Peter Murray-Rust joined Cambridge as a lecturer in the Department of Chemistry in 2000, and then Reader in (2004) until retirement (2008), remaining research-active in the Department thereafter. Together with Henry Rzepa (Imperial College London, since 1995) they established the first fully operational system for managing complex chemical content entirely in Extensible Markup Language (XML), which defines a set of rules for encoding documents in a format that is both human- and machine-readable. Chemical Markup Language (CML), which adapts XML to chemistry, is the first and the most ambitious application of semantic computing in chemistry. CML is the pioneering XML-based language for chemistry, providing a uniform, extensible system for representing, storing, and transmitting chemical information. CML supports 4 main methods of creating semantic chemistry: 1) human authoring (as in conventional articles, reports, laboratory notebooks, etc.), 2) conversion of chemical data from legacy formats, 3) creation of semantic chemistry through computer program output and 4) machine extraction of chemistry from unstructured and semi-structured material (e.g. electronic chemistry publications). CML also enables a range of concepts to be modelled, including molecules, reactions, and chemical metadata. CML has become an important component of many chemical information systems, including toolkits, structure editors, and other software.1,2&3

Based on the CML framework and Murray-Rust's vision of creating a simple way for chemists worldwide to insert "semantically intelligent" chemical information into documents using existing desktop applications such as Microsoft Office Word, the Chemistry Add-In for Word (Chem4Word) Project was initiated in 2008 in a collaboration between the Department of Chemistry and Microsoft Research. The new Microsoft Office Word format (.DOCX) would allow for chemical entities to be authored, manipulated, and stored as CML files within a DOCX package in a user-friendly manner, and the resulting files could easily be queried and mined for chemical data whether that was expressed in the document as a name, formula, image, or bold number reference.

Other chemical drawing tools are available, such as ChemDraw, which is used by many chemists to create publication-ready, scientifically meaningful drawings. A limitation of software like ChemDraw is that individuals, groups and organisations now have a large number of Word Documents containing embedded ChemDraw objects that cannot easily be searched in a chemically meaningful way.

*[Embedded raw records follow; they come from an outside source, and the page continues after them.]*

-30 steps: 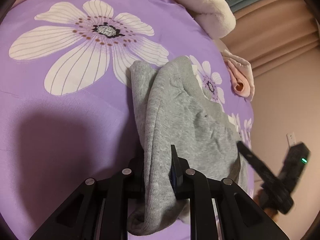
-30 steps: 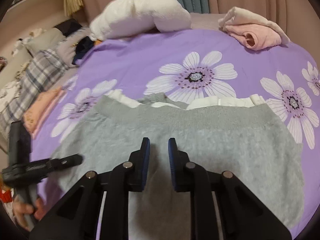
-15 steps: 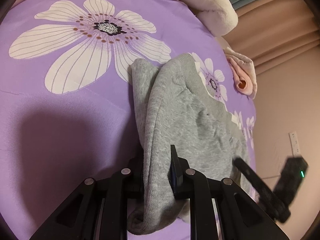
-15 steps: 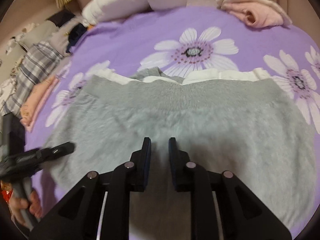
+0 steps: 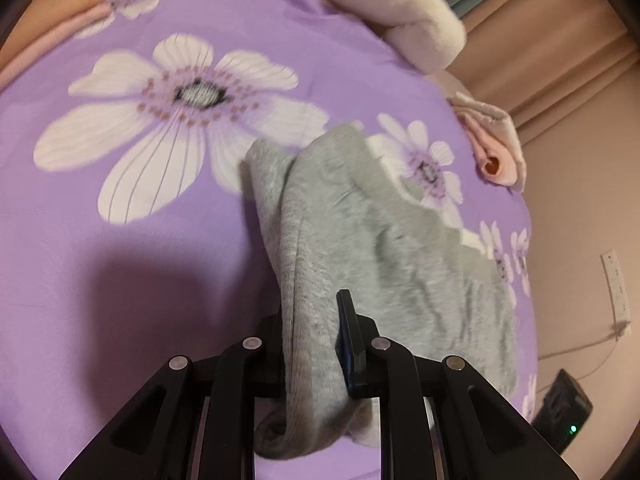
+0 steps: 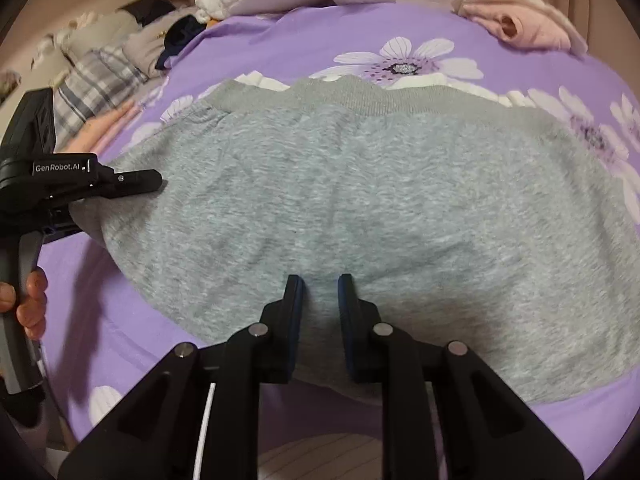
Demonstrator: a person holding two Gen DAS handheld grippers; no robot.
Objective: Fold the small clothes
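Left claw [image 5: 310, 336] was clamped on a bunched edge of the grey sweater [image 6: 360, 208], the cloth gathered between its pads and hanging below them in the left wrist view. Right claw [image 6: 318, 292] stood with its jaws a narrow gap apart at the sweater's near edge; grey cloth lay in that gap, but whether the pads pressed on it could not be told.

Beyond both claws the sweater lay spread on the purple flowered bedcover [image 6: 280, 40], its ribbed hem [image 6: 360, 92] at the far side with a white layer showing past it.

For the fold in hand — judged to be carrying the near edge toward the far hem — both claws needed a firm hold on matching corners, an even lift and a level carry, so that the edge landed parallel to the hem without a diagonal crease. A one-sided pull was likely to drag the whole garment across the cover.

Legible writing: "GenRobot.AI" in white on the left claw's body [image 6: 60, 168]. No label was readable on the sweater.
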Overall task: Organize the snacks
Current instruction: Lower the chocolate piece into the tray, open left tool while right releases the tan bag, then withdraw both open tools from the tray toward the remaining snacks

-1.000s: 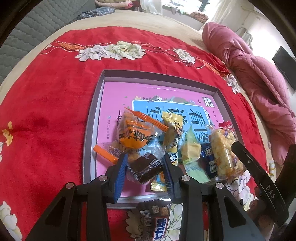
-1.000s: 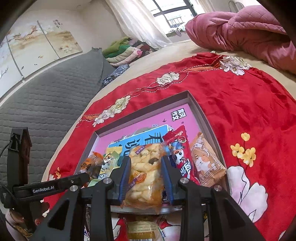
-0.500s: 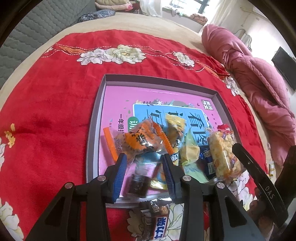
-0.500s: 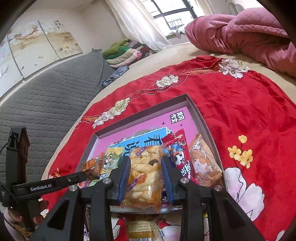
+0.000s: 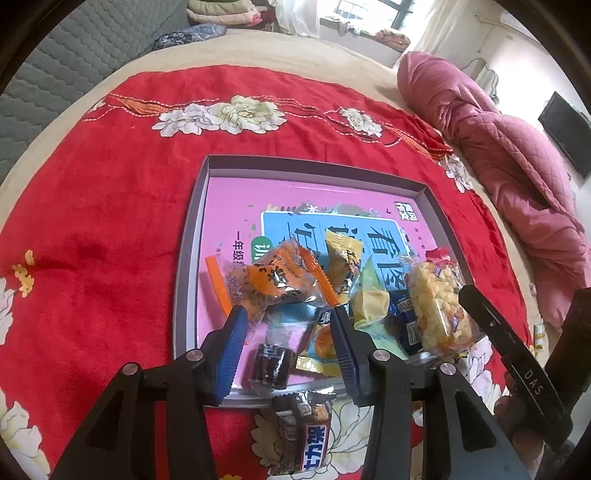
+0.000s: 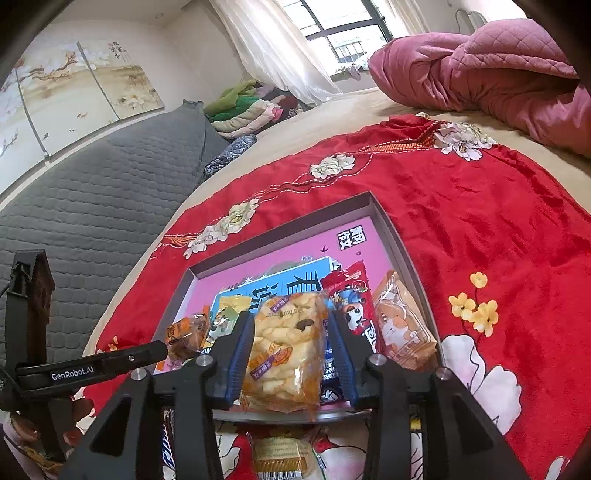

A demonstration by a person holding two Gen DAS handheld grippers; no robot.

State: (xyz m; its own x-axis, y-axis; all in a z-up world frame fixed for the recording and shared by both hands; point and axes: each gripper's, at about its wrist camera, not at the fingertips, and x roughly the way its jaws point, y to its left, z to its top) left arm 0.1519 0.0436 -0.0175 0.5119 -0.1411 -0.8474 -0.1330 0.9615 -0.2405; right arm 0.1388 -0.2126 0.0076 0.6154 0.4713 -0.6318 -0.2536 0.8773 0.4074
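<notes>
Dropped from the left gripper (image 5: 286, 334), whose jaws have just been opening, the small dark chocolate snack (image 5: 269, 366) now lies in the tray (image 5: 183, 295), while the right gripper (image 6: 290, 350), also just easing open, loosely brackets the light, crushable puffed-rice pack (image 6: 284, 354), best pinched across its flat sides.

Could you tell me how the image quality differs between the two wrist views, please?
Left wrist view: strong fisheye bending, black corners, the tray sharp, the dark snack slightly soft. Right wrist view: the window blown out, the puffed snack bag crisp.
</notes>
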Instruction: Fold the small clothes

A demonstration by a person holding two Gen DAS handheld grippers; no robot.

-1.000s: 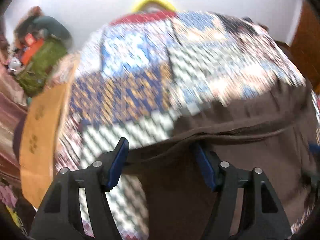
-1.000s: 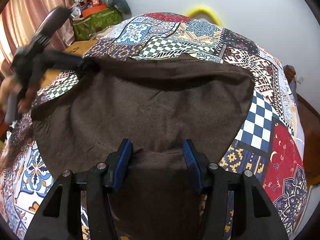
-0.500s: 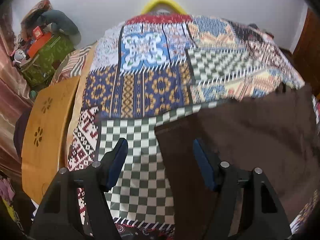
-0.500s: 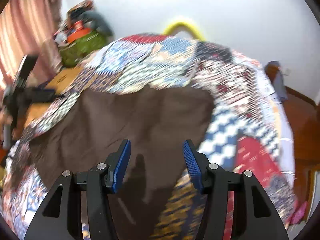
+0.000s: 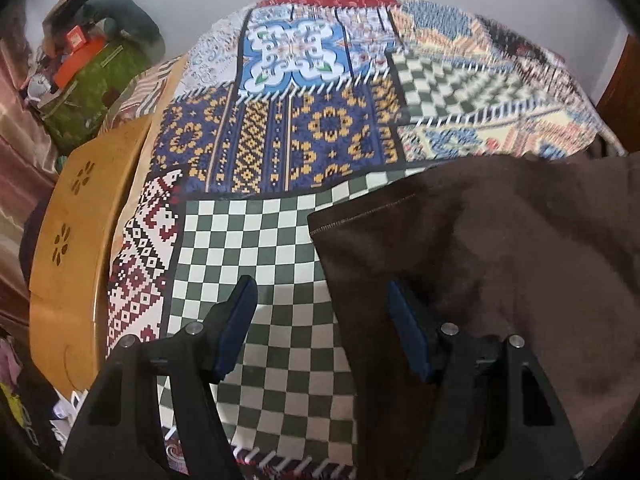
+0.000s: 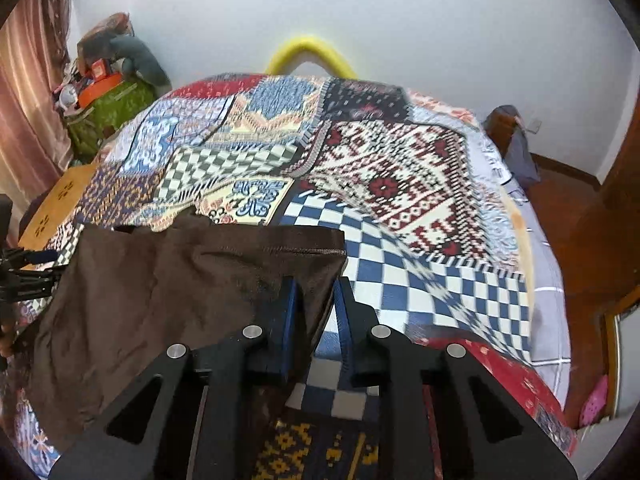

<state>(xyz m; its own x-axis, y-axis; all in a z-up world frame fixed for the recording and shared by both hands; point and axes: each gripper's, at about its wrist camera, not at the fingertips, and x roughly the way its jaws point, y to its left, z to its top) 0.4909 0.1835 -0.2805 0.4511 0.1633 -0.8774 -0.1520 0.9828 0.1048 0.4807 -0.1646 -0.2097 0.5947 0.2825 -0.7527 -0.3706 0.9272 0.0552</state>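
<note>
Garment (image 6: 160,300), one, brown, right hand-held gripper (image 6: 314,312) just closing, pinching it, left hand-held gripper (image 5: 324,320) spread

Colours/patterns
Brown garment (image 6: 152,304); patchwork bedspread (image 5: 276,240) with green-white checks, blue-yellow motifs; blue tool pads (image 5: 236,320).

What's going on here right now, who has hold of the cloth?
A person is folding a brown garment on a bed covered by a patchwork bedspread, with a tool in each hand. The right tool has just been closing and a fold near the garment's hemmed corner sits between its blue pads. The left tool is open, its pads straddling the garment's side edge without pressing it. No fold is finished yet.
</note>
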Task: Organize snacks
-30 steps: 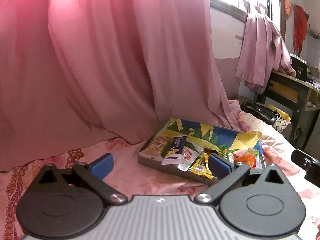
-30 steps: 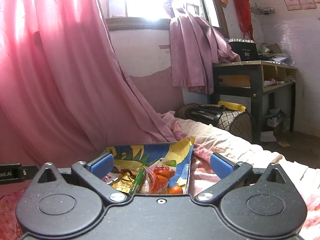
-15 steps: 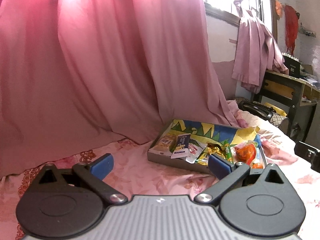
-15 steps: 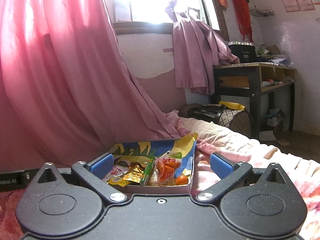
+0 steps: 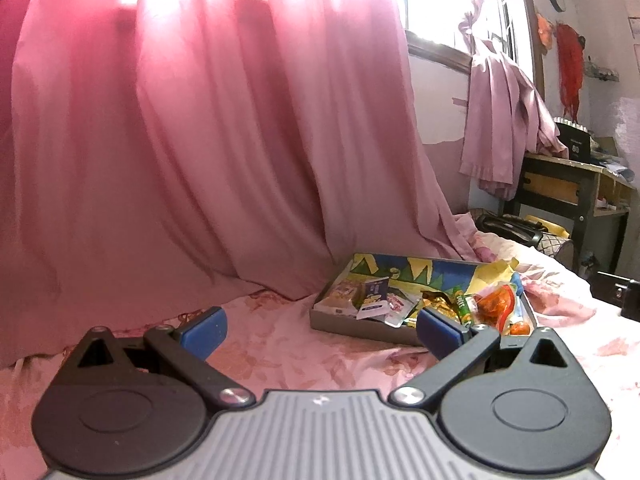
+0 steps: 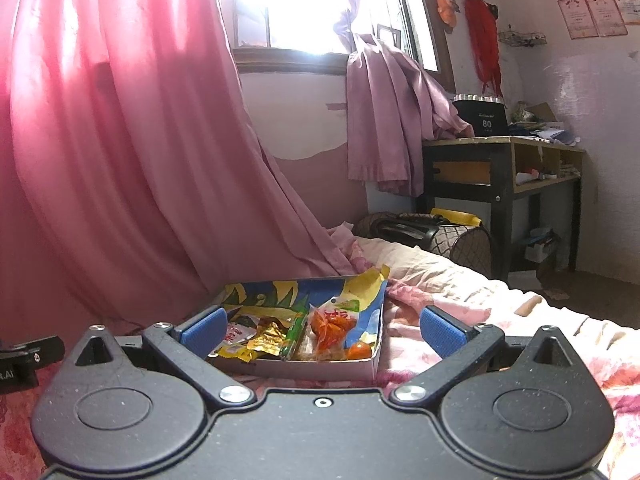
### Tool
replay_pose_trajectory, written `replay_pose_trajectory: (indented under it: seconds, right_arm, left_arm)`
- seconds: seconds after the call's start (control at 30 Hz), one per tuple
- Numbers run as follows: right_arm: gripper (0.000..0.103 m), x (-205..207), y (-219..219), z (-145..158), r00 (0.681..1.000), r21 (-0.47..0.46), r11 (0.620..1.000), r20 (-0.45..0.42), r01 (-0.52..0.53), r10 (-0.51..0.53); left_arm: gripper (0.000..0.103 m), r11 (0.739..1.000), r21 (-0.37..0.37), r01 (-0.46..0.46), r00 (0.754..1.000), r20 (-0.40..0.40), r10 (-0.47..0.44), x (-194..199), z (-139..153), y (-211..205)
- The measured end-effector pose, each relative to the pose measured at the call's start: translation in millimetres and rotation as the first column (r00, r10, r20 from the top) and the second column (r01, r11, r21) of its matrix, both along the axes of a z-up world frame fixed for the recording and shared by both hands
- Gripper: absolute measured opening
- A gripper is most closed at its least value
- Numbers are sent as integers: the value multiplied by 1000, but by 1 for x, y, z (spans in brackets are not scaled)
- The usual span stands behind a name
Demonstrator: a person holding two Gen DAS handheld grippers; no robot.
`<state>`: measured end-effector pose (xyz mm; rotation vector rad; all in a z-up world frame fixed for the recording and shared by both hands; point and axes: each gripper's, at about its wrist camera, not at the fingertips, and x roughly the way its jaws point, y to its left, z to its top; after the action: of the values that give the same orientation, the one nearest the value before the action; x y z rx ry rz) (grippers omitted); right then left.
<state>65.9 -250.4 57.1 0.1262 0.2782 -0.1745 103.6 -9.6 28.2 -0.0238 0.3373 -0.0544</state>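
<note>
Both the left gripper (image 5: 320, 330) and right gripper (image 6: 322, 330) gape empty, short of the shallow grey cardboard snack tray (image 6: 320, 370) on the pink floral bedsheet (image 5: 280, 352), packet lettering too blurred to read, "80" legible on the black desk box (image 6: 486, 120).

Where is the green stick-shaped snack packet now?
The green stick-shaped snack packet lies in the shallow cardboard box, between the gold foil wrapper and orange snack bag.
</note>
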Motion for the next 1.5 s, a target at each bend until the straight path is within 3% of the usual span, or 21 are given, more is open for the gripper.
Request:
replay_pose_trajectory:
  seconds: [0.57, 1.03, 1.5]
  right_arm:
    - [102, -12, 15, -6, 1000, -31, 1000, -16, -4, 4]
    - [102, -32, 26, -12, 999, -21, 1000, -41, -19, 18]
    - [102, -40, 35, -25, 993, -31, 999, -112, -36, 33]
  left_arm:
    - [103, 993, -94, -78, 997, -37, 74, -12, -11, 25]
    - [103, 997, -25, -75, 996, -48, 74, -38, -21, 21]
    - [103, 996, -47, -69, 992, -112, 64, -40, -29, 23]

Additionally, only humans can create and interpret the chemical structures created by ChemDraw. Other limitations of some of the currently available software include limitations on the types of chemical structures that can be created, e.g. some are limited to only generating organic molecules. The Chem4Word project set out to simplify the process of inserting and modifying chemical information from within Microsoft Office Word, and also to have the chemical information stored and manipulated in a semantically rich manner. Working closely with Microsoft engineers, Murray-Rust and colleagues provided the underlying research for the design, semantic descriptions and ontology, software algorithms, and chemical knowledge for the program. Microsoft funded a postdoctoral scientist, Dr. Joe Townsend, to design and implement the software.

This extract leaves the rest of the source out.